A fellow asked me how long my rod was. What he really wanted to know is what rod should he buy.
When I started surfing in 1962, a 9 foot 6 inch board was the standard. Then they made them wider and longer, evolving to large noses, skinny tails and a longer skeg. (Anybody out there remember the Dewey Weber Performer?) Boards grew to 10 and 11 feet before they developed better foam. With the lighter and more dense foam a smaller board could float you, so everything went small and smaller, down to micro. One skeg went to three and cutting waves up replaced long graceful nose rides. Today they use all sorts of boards depending on what they want to accomplish and fly rods are similar in that regard.
So as a new trout fisher which fly rod should you buy?
With fly rods, like surf boards, length tends to beget function. Modern materials enable manufacturers to make rods in many different lengths. An 11 foot rod in a light weight can help a nympher cover more water with more control while a short rod would be fun for catching small upstream Brookies. The Spey and Switch rods as well as some Tenkura rods are long. Lee Wulff loved a short rod.
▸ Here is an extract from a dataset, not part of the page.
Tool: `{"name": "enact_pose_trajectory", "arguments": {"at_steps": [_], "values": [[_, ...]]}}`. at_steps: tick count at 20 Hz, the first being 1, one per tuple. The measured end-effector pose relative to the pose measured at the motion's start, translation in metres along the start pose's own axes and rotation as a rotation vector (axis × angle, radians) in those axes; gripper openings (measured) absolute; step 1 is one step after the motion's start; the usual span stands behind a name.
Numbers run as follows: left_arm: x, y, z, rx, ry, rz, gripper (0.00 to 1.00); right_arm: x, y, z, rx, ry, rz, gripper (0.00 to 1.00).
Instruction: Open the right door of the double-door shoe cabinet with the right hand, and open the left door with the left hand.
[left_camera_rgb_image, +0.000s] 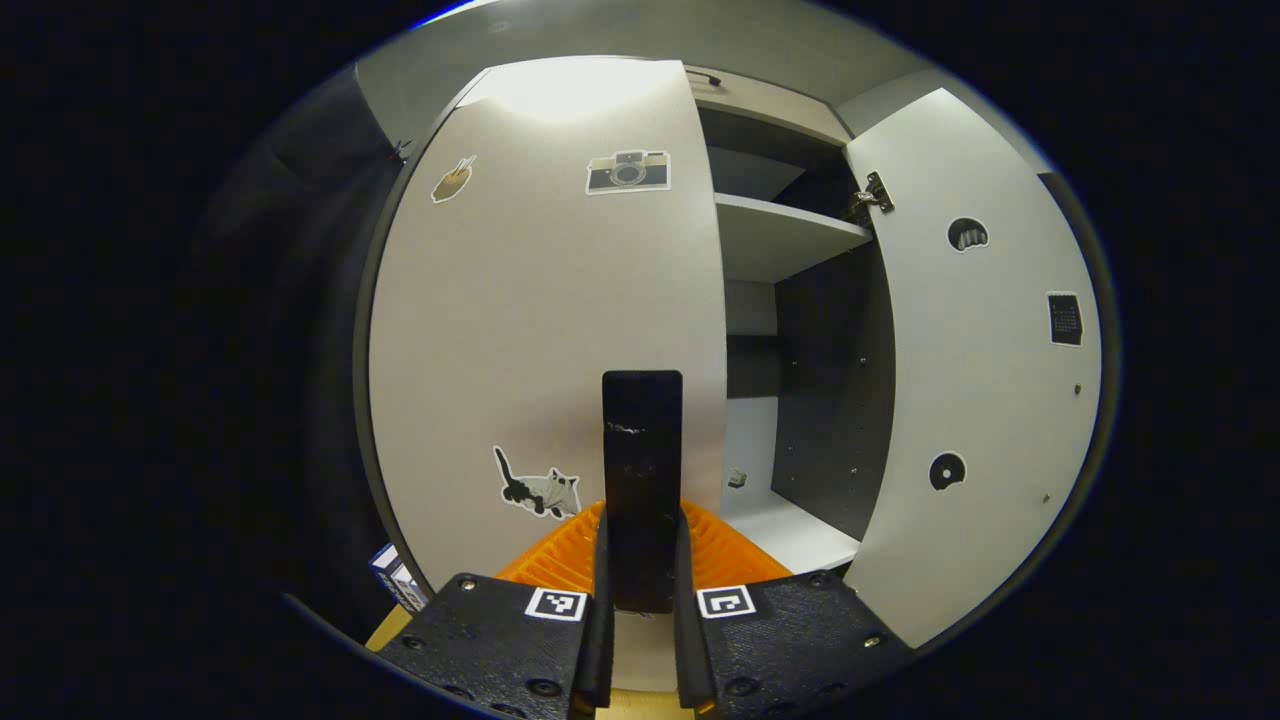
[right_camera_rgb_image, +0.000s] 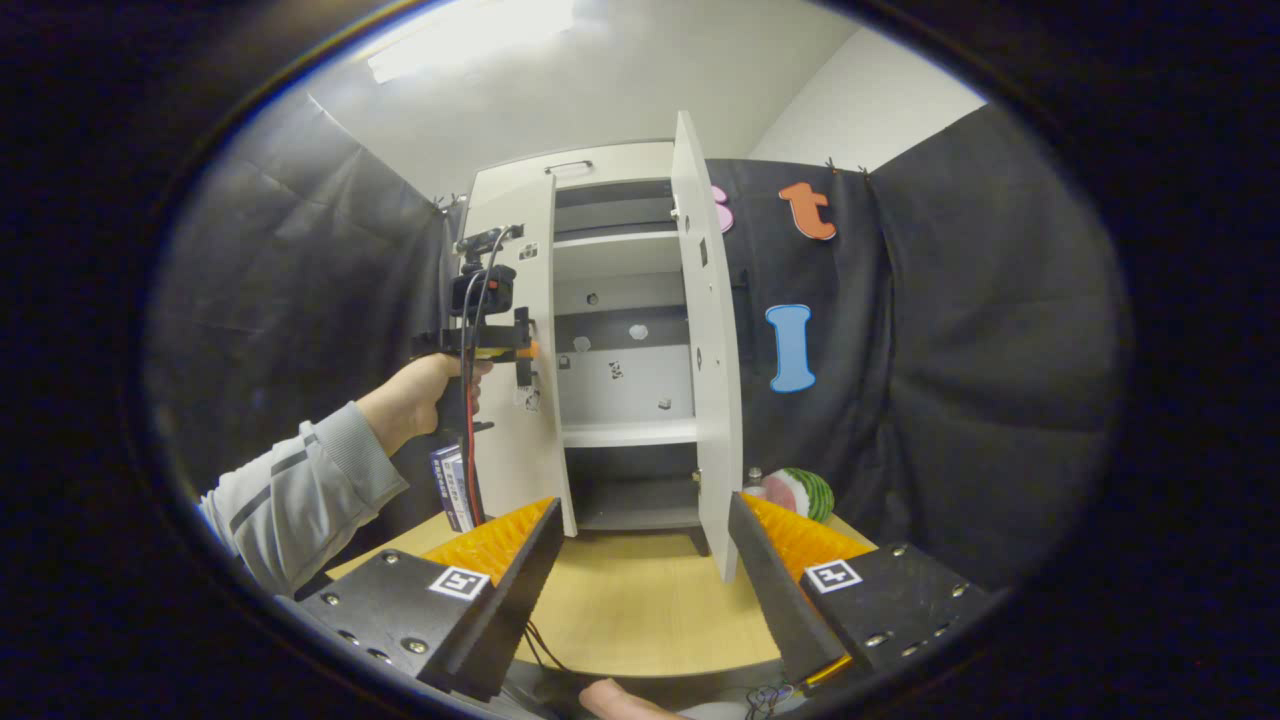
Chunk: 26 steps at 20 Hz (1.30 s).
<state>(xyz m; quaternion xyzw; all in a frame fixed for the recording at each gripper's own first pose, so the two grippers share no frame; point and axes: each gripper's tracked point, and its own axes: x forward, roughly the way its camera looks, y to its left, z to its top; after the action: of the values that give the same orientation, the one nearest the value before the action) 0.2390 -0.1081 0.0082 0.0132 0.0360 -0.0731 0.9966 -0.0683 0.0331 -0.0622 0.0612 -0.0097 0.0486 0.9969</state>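
Shoe cabinet (right_camera_rgb_image: 620, 330): stands upright at the far edge of the desk (right_camera_rgb_image: 640, 600), against the black cloth wall; pale shelves and dark inner panels show between its two doors.
Right door (right_camera_rgb_image: 708, 340): swung wide open, seen nearly edge-on in the right gripper view; its inner face and hinge (left_camera_rgb_image: 872, 195) show at the right of the left gripper view.
Left door (left_camera_rgb_image: 550, 320): only part-way open, its sticker-covered front face close in front of the left tongs; its free edge is the long vertical line just right of them.
Handle (left_camera_rgb_image: 642, 480): dark vertical bar on the left door near that free edge, its long axis upright.
Left tongs (left_camera_rgb_image: 642, 570): pressed in on either side of the handle, pinching it; the right gripper view shows them, in a hand (right_camera_rgb_image: 425, 395) with a grey sleeve, up against the left door.
Right tongs (right_camera_rgb_image: 640, 570): spread wide and empty, hanging over the desk on the near side, well apart from the cabinet.
Key relation: the left hand is on the door yet to be opened; judged from the hinge side, the pull should carry the handle toward the near side and round to the left.
Stage: right door done, left door in hand.
Surface: light wood desk top.
Room: a striped melon-like ball (right_camera_rgb_image: 800, 492) lies right of the cabinet, a small box (right_camera_rgb_image: 452, 485) left of it.
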Motion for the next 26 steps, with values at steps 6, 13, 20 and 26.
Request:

Don Miller in his book Dapping suggests a 16 foot rod!
Like golf clubs, different rods are made to do different work, but unlike golf you seldom see a fellow on the stream with 9 rods slung over his shoulder. We tend to pick a rod and go fishing.
(When in a drift boat it is often helpful to have a few rods of different configurations rigged to meet varying circumstances during the day or a wading fisher may have a few different rods in the car, but generally he picks one and makes it do what it needs to do.)
I tell new fly fishers to get a 9 foot graphite rod, in a 5 weight. I believe this is the universal trout rod. You can do most anything you need to do to catch a Trout with a rod like this. A fiberglass version may help those on a budget as will a pre-owned rod.
Disclaimer – I am no expert – just a fisherman. Here are a couple of other things to consider when buying a rod:
· Weight, in terms of how much the rod actually weighs, is important. You don’t want one that feels like a log in your hand.
· The line weight should match the rod’s line capacity – it is usually written on the rod. Some rods may have a range of weights – like a 4-5. This indicates you can try to use either weight line and see how you like it. The truth is you can put a 4 wt. line on a 5 wt. rod and visa versa. It will cast, but differently. You get to decide which you like better. I have met a few folks at our annual casting clinic who had outfits with heavy, stiff rods and very light line. It makes casting difficult. If you match the rod and line you will have an easier time of it.
· Reels should not be too heavy either. They need to be large enough to hold the line/backing and you should be able to balance the rigged rod with one finger on the rod in front of the grip. Look for a large arbor reel – the guy in the fly shop will explain. Drag is important, again, ask about it.
· Grips are made of cork and they come in a variety of designs – cigar shaped, wells and half wells are common and there are more. The choice is personal. Try a few and see what fits. Like most things in life once you choose one you will learn to be comfortable with it. Be wary of fly rods that have grips made of other materials.
· Flex is another consideration and for starters a medium tip flex would be my choice but test a few different flex’s and see what works for you. Stiff flex will power the line for distance and wind; soft flex will enable delicate presentations.
· The hardware comes in “degrees of decorative” but do check the reel seat to make sure it holds the reel securely with no wobble. Also the number of guides on the rod is important – too few can make line management difficult. An inexpensive rod should have as many guides as the most expensive.
How much should you spend? Here is the thing – you can catch a fish, even cast a line, with most any rod. In today’s market the performance difference between a $100 rod and a $250 rod can be significant, in my opinion. However the incremental improvement from $250 to $750 is nominal, especially for someone who has not yet honed their casting skills.
Please – if you can – go to a fly shop for your rod rather than a catalog or big box store. They will ask you what you will be fishing for and where, show you a variety of rods, and let you cast them before you buy. They may even have a pre-owned one at a great price.
Brands. A new fisher should consider popular brands that specialize in fly rods as a guideline. Be careful of some well-known (but now generic) fishing brands that will stick their name on anything to make a buck. Most quality manufacturers, if not all, will offer a range of price points. Try to buy in the middle, if you can. Keep in mind that my first rod was a fiberglass 8.5 foot 6 wt. that cost well under $100 in today’s dollars. So don’t let the high cost of some rods keep you from getting on the water.
Here is one more point – My friend likes to fish freshwater and salt. He wants to buy one rod to do both. Not going to work. Trout rods range between a 2 weight on the extreme small side and 7 wt. on the heavy. 4-5 wt. is in the middle. A Striper or False Albacore rod is going to be an 8-9 wt. and Tarpon rod could be a 12 wt.